- _Your goal_: Copy the lines below exactly. Start at the first and finish with the line containing "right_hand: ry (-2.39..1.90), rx".
────────────────────────────────────────
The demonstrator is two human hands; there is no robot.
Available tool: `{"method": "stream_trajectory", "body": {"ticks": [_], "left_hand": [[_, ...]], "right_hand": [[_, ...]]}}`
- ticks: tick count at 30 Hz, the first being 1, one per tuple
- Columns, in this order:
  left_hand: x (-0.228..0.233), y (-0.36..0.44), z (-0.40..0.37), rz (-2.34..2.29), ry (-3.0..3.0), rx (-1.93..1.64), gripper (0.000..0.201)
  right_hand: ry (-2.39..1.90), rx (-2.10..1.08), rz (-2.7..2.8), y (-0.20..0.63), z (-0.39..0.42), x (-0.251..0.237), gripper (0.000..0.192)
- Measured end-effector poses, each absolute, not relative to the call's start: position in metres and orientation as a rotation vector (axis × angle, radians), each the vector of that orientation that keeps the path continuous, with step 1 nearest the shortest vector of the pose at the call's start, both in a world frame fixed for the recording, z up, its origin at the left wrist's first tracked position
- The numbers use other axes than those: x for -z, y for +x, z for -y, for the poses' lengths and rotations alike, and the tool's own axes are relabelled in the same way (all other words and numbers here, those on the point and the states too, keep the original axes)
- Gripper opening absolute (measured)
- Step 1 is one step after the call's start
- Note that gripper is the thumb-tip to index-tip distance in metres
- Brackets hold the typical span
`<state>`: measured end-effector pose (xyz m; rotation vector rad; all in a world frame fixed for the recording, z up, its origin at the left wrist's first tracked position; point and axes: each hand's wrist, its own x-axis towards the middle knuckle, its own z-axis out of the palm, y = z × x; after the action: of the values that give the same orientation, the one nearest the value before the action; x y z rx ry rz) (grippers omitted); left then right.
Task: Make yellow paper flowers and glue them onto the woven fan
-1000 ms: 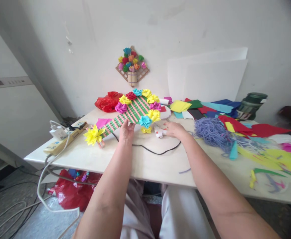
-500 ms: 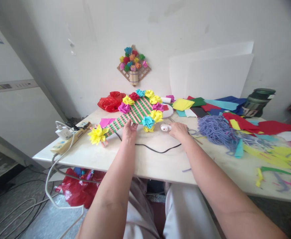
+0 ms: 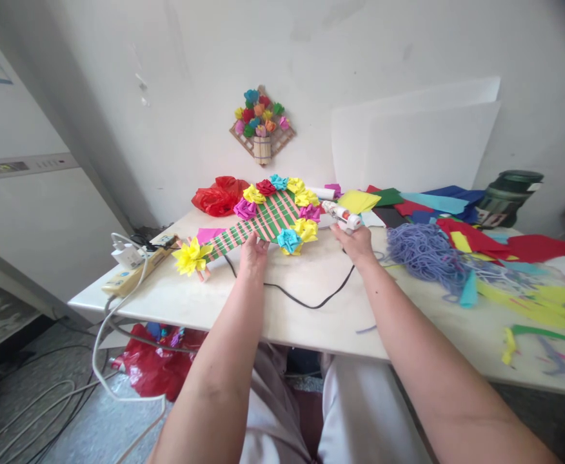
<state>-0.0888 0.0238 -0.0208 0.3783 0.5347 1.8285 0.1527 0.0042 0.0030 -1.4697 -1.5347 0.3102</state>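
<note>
At the far left of the white table (image 3: pixel 282 309) I see a power strip (image 3: pixel 130 274) with a plugged-in charger. My left hand (image 3: pixel 253 252) grips the lower edge of a woven green-and-pink paper fan (image 3: pixel 263 222), rimmed with paper flowers and tilted up off the table. Just right of it, my right hand (image 3: pixel 358 241) is closed around a white glue gun (image 3: pixel 341 216), lifted clear of the table, its black cord (image 3: pixel 306 298) trailing across the tabletop. Purple yarn (image 3: pixel 420 254) and coloured paper scraps (image 3: pixel 519 283) lie further right.
</note>
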Motion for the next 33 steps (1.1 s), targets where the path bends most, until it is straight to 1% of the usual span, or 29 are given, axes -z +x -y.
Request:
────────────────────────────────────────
- _Response area_:
The demonstrator is two human hands; there is no robot.
Available tool: `{"method": "stream_trajectory", "body": {"ticks": [_], "left_hand": [[_, ...]], "right_hand": [[_, ...]]}}`
- ticks: tick count at 30 Hz, the first being 1, one per tuple
- Columns, in this order:
  left_hand: x (-0.228..0.233), y (-0.36..0.44), z (-0.40..0.37), rz (-2.34..2.29), ry (-3.0..3.0), rx (-1.93..1.64), gripper (0.000..0.201)
  right_hand: ry (-2.39..1.90), rx (-2.10..1.08), rz (-2.7..2.8), y (-0.20..0.63), z (-0.39..0.42), x (-0.251..0.237), gripper (0.000..0.192)

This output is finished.